# To do
Could you return the data that follows exactly, minus the images?

# Dataset excerpt
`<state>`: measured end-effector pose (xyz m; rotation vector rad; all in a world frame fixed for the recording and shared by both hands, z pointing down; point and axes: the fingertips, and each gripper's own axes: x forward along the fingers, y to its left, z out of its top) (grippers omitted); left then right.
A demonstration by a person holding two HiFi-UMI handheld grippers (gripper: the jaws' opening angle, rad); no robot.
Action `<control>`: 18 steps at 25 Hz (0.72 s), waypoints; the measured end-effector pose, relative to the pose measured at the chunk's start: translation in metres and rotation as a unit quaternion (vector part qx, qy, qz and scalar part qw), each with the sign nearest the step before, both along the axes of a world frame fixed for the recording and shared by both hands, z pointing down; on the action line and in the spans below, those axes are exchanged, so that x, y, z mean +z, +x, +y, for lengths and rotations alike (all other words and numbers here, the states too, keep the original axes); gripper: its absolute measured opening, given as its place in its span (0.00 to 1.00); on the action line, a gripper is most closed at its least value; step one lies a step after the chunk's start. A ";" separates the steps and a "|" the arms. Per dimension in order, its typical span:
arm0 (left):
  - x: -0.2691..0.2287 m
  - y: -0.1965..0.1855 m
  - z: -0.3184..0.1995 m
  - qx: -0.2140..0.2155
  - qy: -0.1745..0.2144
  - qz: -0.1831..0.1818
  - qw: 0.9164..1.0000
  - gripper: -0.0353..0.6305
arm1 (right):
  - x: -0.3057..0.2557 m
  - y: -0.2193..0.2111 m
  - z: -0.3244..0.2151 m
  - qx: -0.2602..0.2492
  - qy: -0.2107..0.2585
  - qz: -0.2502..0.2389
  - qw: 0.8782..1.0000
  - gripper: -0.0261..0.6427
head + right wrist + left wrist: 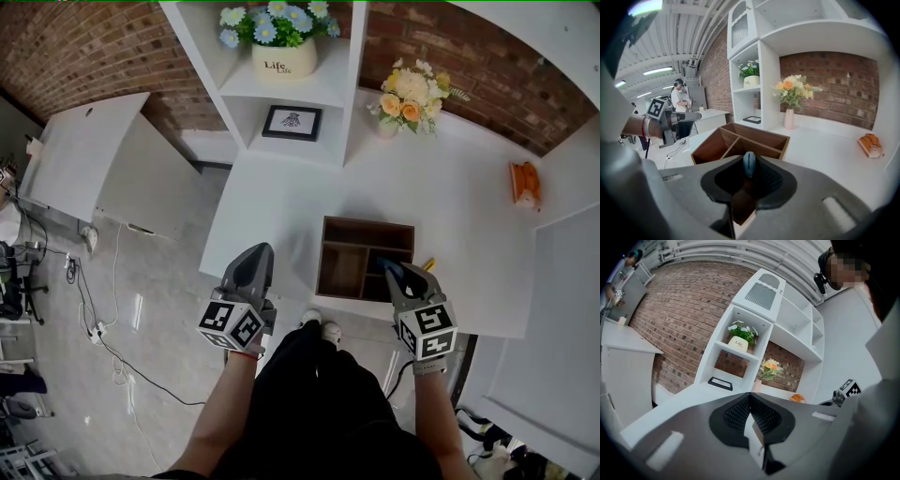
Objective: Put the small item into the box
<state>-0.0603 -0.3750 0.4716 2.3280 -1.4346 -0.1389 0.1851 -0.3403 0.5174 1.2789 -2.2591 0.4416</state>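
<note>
A brown wooden box [349,246] with open compartments sits near the front edge of the white table [450,206]. My right gripper [388,269] hangs over the box's near right corner, shut on a small blue item [749,163] that stands upright between its jaws. In the right gripper view the box [723,142] lies just beyond the jaw tips. My left gripper [260,253] is left of the box, off the table's front edge, jaws closed with nothing in them. From the left gripper view its jaws [750,400] meet at the tip.
A white shelf unit holds a pot of blue flowers [283,42] and a framed picture [292,122]. A vase of orange flowers [410,98] stands at the back, an orange object [525,183] at the right. A yellow thing [428,264] lies beside the box.
</note>
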 end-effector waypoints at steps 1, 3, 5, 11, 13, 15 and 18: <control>0.000 0.000 0.000 0.000 0.000 0.000 1.000 0.06 | 0.000 0.000 0.000 0.000 0.001 0.000 1.000 0.14; 0.000 0.000 -0.001 0.000 0.000 0.000 1.000 0.06 | -0.001 0.001 -0.001 0.002 0.004 -0.001 1.000 0.14; 0.001 0.001 -0.001 0.000 -0.001 0.000 1.000 0.06 | -0.001 0.003 -0.001 0.006 0.008 -0.002 1.000 0.14; 0.001 0.003 -0.002 0.003 -0.001 -0.001 1.000 0.06 | -0.004 0.007 -0.002 0.014 0.015 -0.002 1.000 0.15; 0.001 0.003 -0.003 0.004 -0.001 -0.001 1.000 0.06 | -0.005 0.009 -0.003 0.018 0.017 -0.001 1.000 0.15; 0.001 0.003 -0.003 0.005 -0.001 -0.001 1.000 0.06 | -0.006 0.011 -0.003 0.022 0.021 0.001 1.000 0.15; 0.001 0.003 -0.004 0.007 -0.002 -0.002 1.000 0.06 | -0.007 0.013 -0.005 0.029 0.028 0.006 0.999 0.15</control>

# Answer box
`<state>`: measured end-effector pose (xyz m; rotation vector rad; all in a world frame fixed for the recording and shared by both hands, z pointing down; point and axes: the fingertips, and each gripper's own axes: x forward along the fingers, y to its left, z out of its top) (grippers omitted); left then right.
A demonstration by a person holding two HiFi-UMI handheld grippers (gripper: the jaws' opening angle, rad); no robot.
Action `<control>`: 18 steps at 25 Hz (0.72 s), waypoints; the measured end-effector pose, relative to the pose measured at the chunk's start: translation in metres and rotation as a unit quaternion (vector part qx, qy, qz and scalar part qw), each with the sign nearest the step before, both along the axes of a world frame fixed for the recording and shared by both hands, z pointing down; on the action line and in the spans below, those axes are exchanged, so that x, y, z mean +z, +x, +y, for lengths and rotations alike (all other words and numbers here, the states too, keep the original axes); gripper: its absolute measured opening, given as its place in its span (0.00 to 1.00); on the action line, a gripper is most closed at its least value; step one lies a step after the chunk's start. A ";" separates the steps and a "|" the arms. Per dimension in order, its typical span:
arm0 (left):
  - x: -0.2691..0.2287 m
  - y: -0.1965..0.1855 m
  - z: -0.3184..0.1995 m
  - qx: -0.2140..0.2155
  - qy: -0.1745..0.2144
  - qz: -0.1831..0.1818
  - qw: 0.9164..1.0000
  - gripper: -0.0353..0.6305
arm1 (right):
  - x: -0.3057..0.2557 m
  - y: -0.2193..0.2111 m
  - z: -0.3244..0.2151 m
  - qx: -0.2602..0.2492
  - qy: -0.2107..0.2585
  - qz: -0.2502..0.2389
  - qw: 0.8782..1.0000
  - gripper: -0.0261..0.6427
head + right wrist + left wrist: 
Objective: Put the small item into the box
<state>-0.0603 -0.3750 0.4716 2.3280 -1.4346 -0.1389 0.1851 -0.3403 0.5174 1.2789 -2.2591 0.4416</state>
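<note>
A brown wooden box [349,246] with open compartments sits near the front edge of the white table [450,206]. My right gripper [388,269] hangs over the box's near right corner, shut on a small blue item [749,163] that stands upright between its jaws. In the right gripper view the box [723,142] lies just beyond the jaw tips. My left gripper [260,253] is left of the box, off the table's front edge, jaws closed with nothing in them. From the left gripper view its jaws [750,400] meet at the tip.
A white shelf unit holds a pot of blue flowers [283,42] and a framed picture [292,122]. A vase of orange flowers [410,98] stands at the back, an orange object [525,183] at the right. A yellow thing [428,264] lies beside the box.
</note>
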 end-effector waypoints at steps 1, 3, 5, 11, 13, 15 and 18: <control>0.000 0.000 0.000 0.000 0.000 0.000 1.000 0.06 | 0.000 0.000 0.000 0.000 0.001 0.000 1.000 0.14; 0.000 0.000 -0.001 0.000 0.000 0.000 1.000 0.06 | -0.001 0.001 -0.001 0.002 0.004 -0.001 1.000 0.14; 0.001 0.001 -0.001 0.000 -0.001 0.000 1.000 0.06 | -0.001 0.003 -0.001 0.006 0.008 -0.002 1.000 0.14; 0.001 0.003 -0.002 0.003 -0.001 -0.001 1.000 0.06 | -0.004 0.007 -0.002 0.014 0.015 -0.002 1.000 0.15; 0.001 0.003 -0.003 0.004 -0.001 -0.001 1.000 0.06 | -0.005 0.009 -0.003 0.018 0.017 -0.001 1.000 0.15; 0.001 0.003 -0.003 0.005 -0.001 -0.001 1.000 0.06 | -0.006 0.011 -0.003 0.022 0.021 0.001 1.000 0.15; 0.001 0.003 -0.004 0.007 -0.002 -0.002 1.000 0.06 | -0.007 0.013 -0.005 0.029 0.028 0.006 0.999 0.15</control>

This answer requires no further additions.